Yukarıda anılan Kurumlar Vergisi Kanununun geçici 23/a maddesiyle getirilen istisnanın amacı, tam mükellef kurumların aktifinde kayıtlı taşınmaz gibi bağlı değerlerin enflasyon nedeniyle de olsa kazandıkları değerin ticari faaliyette kullanılmasını sağlamak suretiyle borçlanma yoluna gidilmeden öz kaynak yaratarak mali yapılarını güçlendirmektir.
Böyle bir düzenlemede aynı grup içindeki şirketleri ayrı düşünmek aynı gruba dahil şirketler ile istisnadan yararlanan şirketler arasında haksız rekabete yol açacağı gibi Kanunların genellik ilkesine aykırı olacaktır.
Öte yandan Türk Medeni Kanunu hükümlerine göre gayrimenkullerin tanımına gayrimenkullerin mütemmim cüz’ü niteliğindeki unsurlar da girmekte olup bir şeye malik olan kimse o şeyin mütemmim cüzüne de malik olmaktadır.
Yapılan yenileme bakım ve onarım giderleri gayrimenkulün değerini artırıcı nitelikte olup bunların her biri için ayrı ayrı aktife giriş tarihi saptanması gayrimenkulün bütünlük kavramına uygun düşmediğinden yukarıda anılan iki tam yılın hesabında gayrimenkulün esas kıymetinin aktife alındığı yılın dikkate alınması gerekmektedir.

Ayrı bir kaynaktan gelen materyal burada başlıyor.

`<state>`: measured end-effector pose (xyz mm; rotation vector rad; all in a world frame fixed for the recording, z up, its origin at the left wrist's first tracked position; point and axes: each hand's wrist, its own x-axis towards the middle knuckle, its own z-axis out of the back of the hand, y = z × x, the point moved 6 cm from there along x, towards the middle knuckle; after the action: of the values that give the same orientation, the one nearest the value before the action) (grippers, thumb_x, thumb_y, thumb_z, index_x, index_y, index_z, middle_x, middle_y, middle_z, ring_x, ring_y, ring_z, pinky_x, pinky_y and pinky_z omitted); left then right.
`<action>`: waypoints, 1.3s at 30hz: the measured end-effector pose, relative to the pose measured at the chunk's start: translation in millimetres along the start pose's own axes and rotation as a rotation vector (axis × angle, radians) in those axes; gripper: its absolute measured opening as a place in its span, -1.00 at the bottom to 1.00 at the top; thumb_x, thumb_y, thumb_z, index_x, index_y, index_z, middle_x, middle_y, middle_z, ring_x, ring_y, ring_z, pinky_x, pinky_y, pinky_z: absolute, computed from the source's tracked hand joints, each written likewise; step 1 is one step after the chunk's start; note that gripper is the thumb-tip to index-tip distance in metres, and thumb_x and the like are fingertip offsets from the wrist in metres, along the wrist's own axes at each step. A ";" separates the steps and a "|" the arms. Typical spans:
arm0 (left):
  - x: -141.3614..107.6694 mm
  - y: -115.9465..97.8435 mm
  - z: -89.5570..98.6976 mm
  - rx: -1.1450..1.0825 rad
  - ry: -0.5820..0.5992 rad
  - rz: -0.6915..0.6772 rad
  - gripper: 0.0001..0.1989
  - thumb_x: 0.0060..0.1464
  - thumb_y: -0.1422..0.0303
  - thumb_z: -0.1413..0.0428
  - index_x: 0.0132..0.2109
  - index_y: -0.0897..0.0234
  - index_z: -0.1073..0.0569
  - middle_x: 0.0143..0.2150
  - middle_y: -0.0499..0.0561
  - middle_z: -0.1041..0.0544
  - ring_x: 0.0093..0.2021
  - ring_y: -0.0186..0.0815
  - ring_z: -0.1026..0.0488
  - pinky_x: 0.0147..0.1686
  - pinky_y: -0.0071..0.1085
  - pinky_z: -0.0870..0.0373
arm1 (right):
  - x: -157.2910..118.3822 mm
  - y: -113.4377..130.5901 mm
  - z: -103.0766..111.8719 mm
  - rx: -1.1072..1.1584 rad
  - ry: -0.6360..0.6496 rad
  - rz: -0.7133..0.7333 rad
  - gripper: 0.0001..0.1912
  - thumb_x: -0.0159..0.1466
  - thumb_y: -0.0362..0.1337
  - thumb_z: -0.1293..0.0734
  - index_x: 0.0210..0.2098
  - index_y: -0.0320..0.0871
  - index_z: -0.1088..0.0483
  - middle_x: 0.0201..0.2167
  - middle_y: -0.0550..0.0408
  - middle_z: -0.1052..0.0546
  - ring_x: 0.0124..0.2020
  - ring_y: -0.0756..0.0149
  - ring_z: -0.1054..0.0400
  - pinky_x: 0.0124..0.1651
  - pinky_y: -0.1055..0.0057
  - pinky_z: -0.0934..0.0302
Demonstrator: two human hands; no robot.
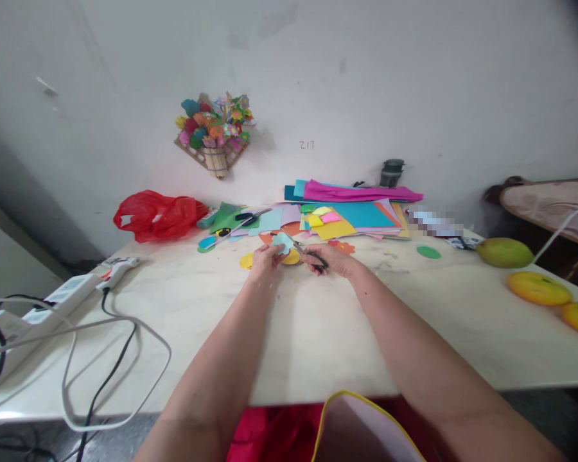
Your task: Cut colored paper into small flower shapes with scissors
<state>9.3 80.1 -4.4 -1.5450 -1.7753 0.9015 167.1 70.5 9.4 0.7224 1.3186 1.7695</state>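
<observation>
Over the middle of the white table, my left hand point(266, 258) pinches a small light blue paper piece point(283, 242). My right hand point(328, 258) is closed around the dark handles of a pair of scissors point(298, 246), whose blades point left at the edge of the blue paper. Yellow paper rounds point(246, 261) lie under and beside my left hand. An orange paper flower shape point(341, 247) rests just behind my right hand. Whether the blades are parted is too small to tell.
Behind the hands lie stacked coloured sheets point(366, 215) and a second pair of scissors point(253, 217). A red plastic bag point(158, 217) sits back left. Power strips point(72, 292) and loose cables point(168, 353) occupy the left side; mangoes point(539, 287) line the right edge.
</observation>
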 end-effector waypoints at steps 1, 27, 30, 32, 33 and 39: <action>0.0 -0.1 0.0 0.002 -0.001 0.001 -0.86 -0.28 0.55 -0.25 -0.50 0.39 -0.42 -0.50 0.03 -0.52 -0.46 -0.35 -0.50 -0.30 -0.41 -0.48 | 0.4 -0.8 0.4 0.003 -0.002 0.002 -0.72 0.13 -0.12 -0.38 -0.45 -0.18 -0.26 -0.66 0.21 -0.38 -0.72 0.53 -0.24 -0.76 0.62 0.04; -2.7 -2.9 -1.2 0.019 -0.044 0.000 -0.82 -0.31 0.57 -0.25 -0.55 0.37 -0.37 -0.56 -0.03 -0.46 -0.49 -0.38 -0.47 -0.31 -0.42 -0.46 | 0.1 -0.1 -0.4 -0.020 -0.005 0.007 -0.71 0.13 -0.08 -0.36 -0.42 -0.19 -0.29 -0.64 0.20 -0.38 -0.71 0.52 -0.24 -0.74 0.61 0.06; -3.3 -3.5 -1.6 0.019 -0.045 -0.003 -0.83 -0.29 0.57 -0.24 -0.55 0.37 -0.37 -0.57 -0.03 -0.45 -0.50 -0.38 -0.47 -0.33 -0.43 -0.46 | 0.7 -0.7 -0.2 -0.020 -0.008 0.009 -0.72 0.13 -0.09 -0.36 -0.43 -0.19 -0.29 -0.65 0.20 -0.38 -0.71 0.52 -0.24 -0.74 0.61 0.06; -3.0 -3.4 -0.9 0.018 -0.050 -0.004 -0.83 -0.29 0.58 -0.23 -0.55 0.36 -0.37 -0.56 -0.03 -0.46 -0.49 -0.37 -0.47 -0.32 -0.41 -0.46 | 1.0 -1.1 -0.2 -0.023 -0.012 0.008 -0.72 0.13 -0.09 -0.36 -0.44 -0.18 -0.29 -0.65 0.20 -0.38 -0.71 0.52 -0.24 -0.74 0.61 0.07; -2.7 -3.2 -0.5 0.017 -0.052 -0.003 -0.83 -0.28 0.58 -0.23 -0.55 0.36 -0.37 -0.56 -0.03 -0.46 -0.49 -0.37 -0.47 -0.31 -0.40 -0.46 | 1.0 -1.1 -0.3 -0.025 -0.014 0.007 -0.71 0.13 -0.09 -0.36 -0.45 -0.18 -0.29 -0.65 0.20 -0.38 -0.71 0.52 -0.23 -0.75 0.61 0.07; -1.5 -2.8 -0.1 0.008 -0.037 -0.001 -0.86 -0.28 0.58 -0.22 -0.53 0.37 -0.39 -0.51 0.01 -0.50 -0.46 -0.35 -0.49 -0.24 -0.36 -0.46 | 0.5 0.0 -1.6 -0.024 -0.012 -0.007 -0.71 0.11 -0.09 -0.38 -0.44 -0.18 -0.28 -0.65 0.21 -0.38 -0.71 0.53 -0.24 -0.76 0.61 0.07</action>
<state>8.0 78.4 -2.1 -1.5314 -1.7957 0.9412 165.5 70.1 9.0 0.7131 1.2877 1.7696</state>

Bu durumda söz konusu tatil köyünün satışından elde edilen kazancın sermayeye ilave edildiği konusunda herhangi bir ihtilaf bulunmaması nedeniyle tapudaki irtifak hakkının devri işlemi Kurumlar Vergisi Kanununun geçici 23/a maddesindeki istisna kapsamında kalmakta olduğu sonucuna varıldığından kusur cezalı tapu harcının tamamen terkin edilmesi gerekirken, davanın kısmen kabul edilmesi suretiyle tapu harcının onanması, kusur cezasının ise terkini yolunda verilen Vergi Mahkemesi kararında isabet görülmemiştir.

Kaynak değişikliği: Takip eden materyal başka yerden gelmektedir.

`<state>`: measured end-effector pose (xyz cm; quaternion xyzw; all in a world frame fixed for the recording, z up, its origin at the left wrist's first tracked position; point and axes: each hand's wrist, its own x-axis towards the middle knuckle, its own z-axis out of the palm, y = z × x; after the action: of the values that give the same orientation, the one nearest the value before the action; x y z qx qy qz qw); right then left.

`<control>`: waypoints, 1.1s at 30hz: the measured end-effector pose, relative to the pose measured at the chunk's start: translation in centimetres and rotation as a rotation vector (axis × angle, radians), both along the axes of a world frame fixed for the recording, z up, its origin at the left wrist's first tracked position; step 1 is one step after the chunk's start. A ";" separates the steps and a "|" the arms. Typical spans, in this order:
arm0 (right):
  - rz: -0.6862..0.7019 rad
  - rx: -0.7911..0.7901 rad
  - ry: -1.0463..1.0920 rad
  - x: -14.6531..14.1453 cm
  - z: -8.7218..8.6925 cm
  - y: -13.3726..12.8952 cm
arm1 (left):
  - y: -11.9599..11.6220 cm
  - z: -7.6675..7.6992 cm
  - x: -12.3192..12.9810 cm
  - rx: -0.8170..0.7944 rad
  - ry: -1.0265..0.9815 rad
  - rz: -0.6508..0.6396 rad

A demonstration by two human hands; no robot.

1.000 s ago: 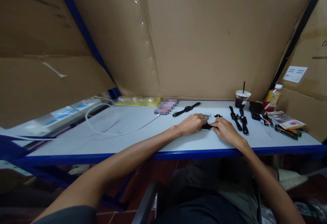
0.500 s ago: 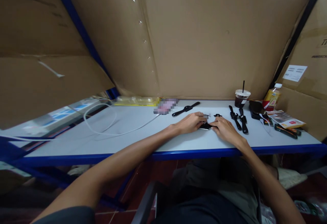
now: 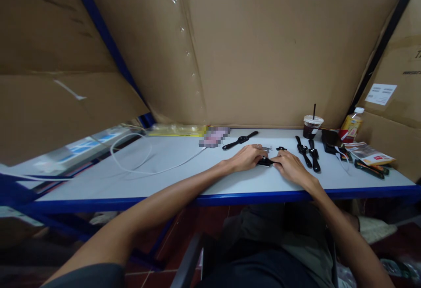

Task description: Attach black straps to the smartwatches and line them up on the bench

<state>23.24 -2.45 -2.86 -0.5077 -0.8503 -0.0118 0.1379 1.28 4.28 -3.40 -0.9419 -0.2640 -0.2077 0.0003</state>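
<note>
Both hands are closed on a black spokeshave (image 3: 265, 162) above the near middle of the table. My left hand (image 3: 249, 157) grips its left end, and my right hand (image 3: 289, 166) pinches its right end. Fingers hide most of both handles. Just beyond the hands lie a small black part (image 3: 281, 148) and a small silvery piece partly covered by my left fingers. A second spokeshave (image 3: 242, 140) rests slantwise behind my left hand. To the right of my right hand, two more spokeshaves, one (image 3: 303, 152) beside the other (image 3: 314, 156), lie side by side.
A white cable runs left from a blurred-out phone-like object (image 3: 214, 137). Yellow-edged clear packaging (image 3: 177, 130) lies at the back. On the right stand a lidded drink cup (image 3: 312, 127) and a bottle (image 3: 352, 126), near a black case (image 3: 330, 141) and a packet (image 3: 371, 153). Cardboard (image 3: 246, 51) walls the back.
The view has shifted very slightly. Both hands stay on the spokeshave in nearly the same place, with a little more of its middle showing now.
</note>
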 end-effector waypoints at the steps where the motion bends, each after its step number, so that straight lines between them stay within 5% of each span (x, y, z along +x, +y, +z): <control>1: 0.006 0.006 0.006 0.0 -0.1 0.1 | 0.1 -0.1 0.0 0.002 -0.002 -0.002; 33: -0.013 -0.003 -0.063 0.1 0.4 -0.3 | 0.3 0.0 -0.2 -0.059 -0.071 -0.022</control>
<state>23.38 -2.74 -2.46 -0.5127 -0.8510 -0.0275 0.1104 1.07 4.54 -3.42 -0.9363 -0.2594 -0.2334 -0.0390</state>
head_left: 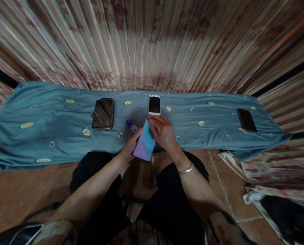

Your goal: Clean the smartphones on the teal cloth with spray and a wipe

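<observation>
A smartphone (144, 143) with a shiny blue-to-purple back is tilted over the near edge of the cloth-covered table. My left hand (131, 144) grips it along its left side, thumb on the edge. At the phone's top end, my right hand (162, 131) has its fingers pinched together over a small pale, greyish thing too small to make out. Just left of the phone lies a small clear bottle (133, 128) with a blue cap, partly hidden by my left thumb. Beyond my right fingers, a white phone (154, 104) with a dark screen lies flat.
A stack of dark phones or tablets (103, 114) lies to the left on the blue patterned cloth (62, 136). One black phone (246, 120) is near the right end. Pleated curtains (152, 44) hang behind the table and at its sides.
</observation>
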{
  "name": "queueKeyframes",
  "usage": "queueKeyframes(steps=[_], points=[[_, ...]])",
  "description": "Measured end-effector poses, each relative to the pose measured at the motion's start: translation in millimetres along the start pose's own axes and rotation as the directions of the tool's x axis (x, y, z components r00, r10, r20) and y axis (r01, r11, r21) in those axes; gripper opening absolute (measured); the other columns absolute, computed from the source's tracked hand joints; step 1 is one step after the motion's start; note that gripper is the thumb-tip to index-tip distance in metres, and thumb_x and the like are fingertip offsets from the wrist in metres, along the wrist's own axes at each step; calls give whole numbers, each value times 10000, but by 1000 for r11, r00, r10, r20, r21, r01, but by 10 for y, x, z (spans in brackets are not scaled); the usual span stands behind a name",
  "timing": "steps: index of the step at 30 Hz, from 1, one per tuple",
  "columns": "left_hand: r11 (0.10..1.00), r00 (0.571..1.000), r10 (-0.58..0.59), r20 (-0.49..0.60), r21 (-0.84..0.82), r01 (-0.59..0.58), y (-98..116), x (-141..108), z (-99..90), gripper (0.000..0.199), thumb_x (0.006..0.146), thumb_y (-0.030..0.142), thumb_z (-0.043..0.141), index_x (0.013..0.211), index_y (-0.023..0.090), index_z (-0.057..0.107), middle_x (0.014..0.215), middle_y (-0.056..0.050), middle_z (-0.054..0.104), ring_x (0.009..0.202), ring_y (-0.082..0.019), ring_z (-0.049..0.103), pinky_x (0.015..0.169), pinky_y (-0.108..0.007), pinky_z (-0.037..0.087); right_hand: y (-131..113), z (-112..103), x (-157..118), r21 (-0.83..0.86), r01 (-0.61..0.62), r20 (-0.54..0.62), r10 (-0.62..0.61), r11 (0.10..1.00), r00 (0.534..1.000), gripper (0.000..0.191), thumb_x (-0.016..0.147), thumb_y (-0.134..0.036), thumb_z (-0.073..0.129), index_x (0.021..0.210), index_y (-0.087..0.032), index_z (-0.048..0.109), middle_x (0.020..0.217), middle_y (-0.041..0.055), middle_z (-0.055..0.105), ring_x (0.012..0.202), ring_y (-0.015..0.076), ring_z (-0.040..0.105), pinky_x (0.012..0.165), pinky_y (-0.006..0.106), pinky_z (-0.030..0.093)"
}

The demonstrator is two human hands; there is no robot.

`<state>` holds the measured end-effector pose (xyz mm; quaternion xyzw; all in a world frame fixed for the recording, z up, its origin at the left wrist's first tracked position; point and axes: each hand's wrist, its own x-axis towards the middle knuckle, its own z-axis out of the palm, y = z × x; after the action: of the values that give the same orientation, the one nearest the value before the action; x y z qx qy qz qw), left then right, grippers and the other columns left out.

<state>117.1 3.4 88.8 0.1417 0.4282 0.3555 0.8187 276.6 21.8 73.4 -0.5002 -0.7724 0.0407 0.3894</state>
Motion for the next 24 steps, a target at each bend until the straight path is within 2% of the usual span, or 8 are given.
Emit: queueKeyframes(steps=[3, 7, 9, 15, 20, 24], points=[[1000, 1000, -10, 2, -7, 10, 2, -6, 5, 445, 1115, 329, 422, 1181, 82, 786, 757, -97, 801, 586, -209, 740, 757, -352, 649, -17, 4, -16, 4, -2, -2, 2, 1000, 1000, 354, 1013, -97, 509, 1177, -229, 793, 1239, 104, 779, 1164, 263, 702, 1062, 448, 591], [996, 997, 61, -50, -61, -64, 29, 1, 6, 377, 1096, 250, 482, 889, 119, 769, 662, -35, 740, 534, -134, 664, 636, -240, 583, -91, 29, -50, 1, 3, 22, -3, 1000, 1000, 332, 1031, -116, 517, 1173, -231, 794, 1255, 98, 772, 1141, 252, 700, 1066, 444, 590], [993, 993, 90, -78, -70, -95, 46, 0, 18, 375, 1088, 224, 499, 825, 121, 745, 662, -31, 730, 537, -122, 650, 615, -225, 559, -113, 39, -59, -5, 9, 28, -8, 1000, 1000, 327, 1037, -121, 518, 1168, -233, 796, 1255, 92, 772, 1134, 246, 702, 1068, 438, 590], [996, 993, 70, -95, -55, -75, 47, 0, 52, 418, 1107, 245, 460, 829, 113, 744, 657, -33, 720, 544, -121, 646, 608, -229, 546, -78, 48, -58, 0, 29, -13, -29, 1000, 1000, 302, 1045, -140, 526, 1177, -204, 791, 1254, 112, 777, 1138, 254, 707, 1061, 448, 591], [986, 980, 155, -122, -42, -161, 35, 54, -15, 283, 1037, 299, 633, 837, 130, 739, 675, -7, 716, 552, -106, 622, 639, -226, 551, -117, 82, -82, 22, 62, 21, -63, 998, 998, 272, 1058, -175, 548, 1185, -188, 789, 1259, 133, 775, 1135, 258, 717, 1054, 450, 600], [979, 971, 195, -138, -25, -200, 33, 86, -57, 321, 1035, 360, 646, 830, 130, 735, 662, -1, 704, 568, -99, 623, 640, -214, 536, -144, 104, -94, 29, 72, 18, -72, 997, 997, 293, 1057, -155, 535, 1198, -193, 789, 1256, 126, 778, 1136, 252, 720, 1051, 441, 605]])
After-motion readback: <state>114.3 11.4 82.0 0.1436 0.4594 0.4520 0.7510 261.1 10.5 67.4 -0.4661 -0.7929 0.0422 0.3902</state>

Nitekim aynı olayla ilgili olarak tarh olunan Kurumlar Vergisi ile kesilen ağır kusur cezasının terkini istemiyle açılan davayı kabul ederek cezalı tarhiyatı terkin eden Vergi Mahkemesi kararı Danıştay Dördüncü Dairesinin 29.5.2000 tarih ve E:1999/4334, K:2000/2356 sayılı kararı ile onanmıştır.
Açıklanan nedenlerle vergi dairesi müdürlüğünün temyiz isteminin reddine, yükümlü temyiz isteminin kabulü ile … Vergi Mahkemesinin … tarih ve … sayılı kararının bozulmasına 28.11.2000 tarihinde oybirliği ile karar verildi.